Before these holidays, you can pick up candy with special shapes or wrappings that reflect the season — reds, pastels, black and orange, green and red.
Despite their outside decorations, the candy inside remains the same. It may be a bit smaller to offset the cost of the additional decorations, but the ingredients and taste are usually identical to the candy in non-festive wrappers.
Retailers know that people don’t seem to mind paying somewhat higher prices leading up to a big occasion, so they flood their stores with seasonal candy. Even though it is the same exact candy, it can be sold for a higher price during times of seasonal hype.
However, there is also a risk to this strategy. If retailers order too much candy in thematic garb, they may be stuck with perfectly good candy with a limited shelf life that nobody will buy until next year. They will likely be forced to cut the price (sometimes significantly) after the season passes to induce unnamed individuals who secretly eat out-of-season candy in the privacy of their own homes to clean off their shelves or empty their discount bins.
Let’s say a retailer buys seasonal candy for $1.00. In the preseason hype, they can sell plenty of candy for $1.50, making a quick 50% gross profit per unit. However, after the season passes, they are forced to cut the price to $.75 for the first week after the holiday and to $.50 starting the second week after the holiday.
As a consumer, you know it is exactly the same candy no matter how it is wrapped, shaped, or decorated.

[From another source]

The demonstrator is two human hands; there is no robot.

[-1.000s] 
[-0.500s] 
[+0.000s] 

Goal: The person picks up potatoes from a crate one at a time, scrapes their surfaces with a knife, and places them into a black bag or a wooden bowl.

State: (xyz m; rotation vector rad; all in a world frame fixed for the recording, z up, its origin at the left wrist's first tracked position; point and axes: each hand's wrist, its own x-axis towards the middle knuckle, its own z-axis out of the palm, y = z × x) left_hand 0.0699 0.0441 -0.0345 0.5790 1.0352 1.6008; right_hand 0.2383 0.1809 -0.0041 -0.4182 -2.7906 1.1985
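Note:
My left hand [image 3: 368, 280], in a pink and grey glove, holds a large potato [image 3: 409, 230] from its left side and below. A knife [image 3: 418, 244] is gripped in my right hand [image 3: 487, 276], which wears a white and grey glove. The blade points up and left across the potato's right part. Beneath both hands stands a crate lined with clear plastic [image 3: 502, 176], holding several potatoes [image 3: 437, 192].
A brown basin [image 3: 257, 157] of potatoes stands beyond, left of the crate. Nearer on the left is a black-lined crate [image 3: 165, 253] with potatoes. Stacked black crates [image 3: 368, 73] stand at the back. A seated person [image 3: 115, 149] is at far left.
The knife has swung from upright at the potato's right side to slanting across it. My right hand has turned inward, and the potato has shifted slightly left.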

Is it financially better for you to be a festively-hyped candy buyer or an unnamed individual who secretly eats out-of-season candy in the privacy of their own home to avoid a public faux pas?
In the season of greed, there are plenty of traders who line up to buy stocks wrapped in fantastic headlines.
After greed runs its course, traders arrogantly dismiss inferiorly-wrapped stocks because they are out of season.
They are the same companies who still make the same products or provide the same services that are an integral part of our lives.
When you intentionally use the self-checkout lane after Easter to purchase the same candy at a much lower price while avoiding the social awkwardness of being exposed as an individual who secretly eats out-of-season candy in the privacy of your own home, please also reflect on other sale items that may only be available occasionally but could be much healthier for your long-term financial health.
We promise we won’t judge your candy-buying habits. Because we like cheap candy, too.
Quote of the week: Warren Buffett: “Be fearful when others are greedy. Be greedy when others are fearful.”